PROVIDED DATA: Begin

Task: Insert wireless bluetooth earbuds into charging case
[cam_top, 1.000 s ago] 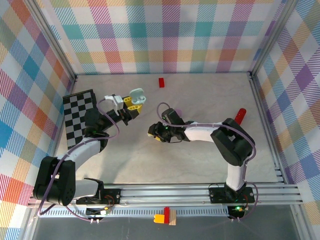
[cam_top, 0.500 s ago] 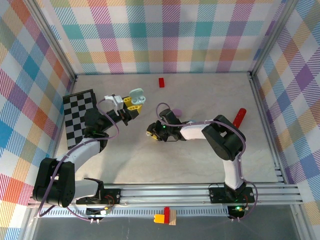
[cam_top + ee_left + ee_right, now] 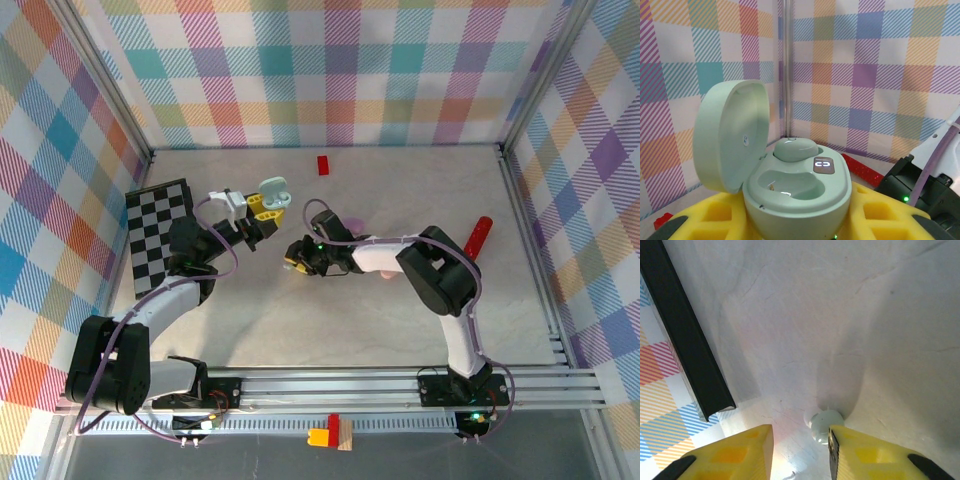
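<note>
right hand [image 3: 800, 430] part-open, pale mint earbud [image 3: 824, 424] just beside it

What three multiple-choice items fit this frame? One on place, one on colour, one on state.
1. Where is the charging case?
A) between the fingers of the left gripper
B) on the checkerboard mat
C) beside the red block

2. What colour is the case?
A) pink
B) pale mint
C) lilac

3. What state is the case in?
A) closed
B) lid open, one earbud seated, the other slot empty
C) open, both slots empty

Answers:
1 A: the left wrist view shows the case sitting between yellow fingers.
2 B: body and lid are both pale mint green.
3 B: the lid stands swung back, a mint bud fills the far slot, and the near slot is bare.
</note>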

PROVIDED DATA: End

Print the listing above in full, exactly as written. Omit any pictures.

Task: Insert wireless bluetooth earbuds into charging case
[cam_top, 1.000 s ago] 
[cam_top, 0.500 s ago] 
[cam_top + ee_left + ee_right, now] 
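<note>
right hand [image 3: 800, 430] part-open, pale mint earbud [image 3: 824, 424] just beside it

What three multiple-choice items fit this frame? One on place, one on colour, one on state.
1. Where is the charging case?
A) between the fingers of the left gripper
B) on the checkerboard mat
C) beside the red block

2. What colour is the case?
A) pink
B) pale mint
C) lilac

3. What state is the case in?
A) closed
B) lid open, one earbud seated, the other slot empty
C) open, both slots empty

Answers:
1 A: the left wrist view shows the case sitting between yellow fingers.
2 B: body and lid are both pale mint green.
3 B: the lid stands swung back, a mint bud fills the far slot, and the near slot is bare.
</note>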

No further output is expected.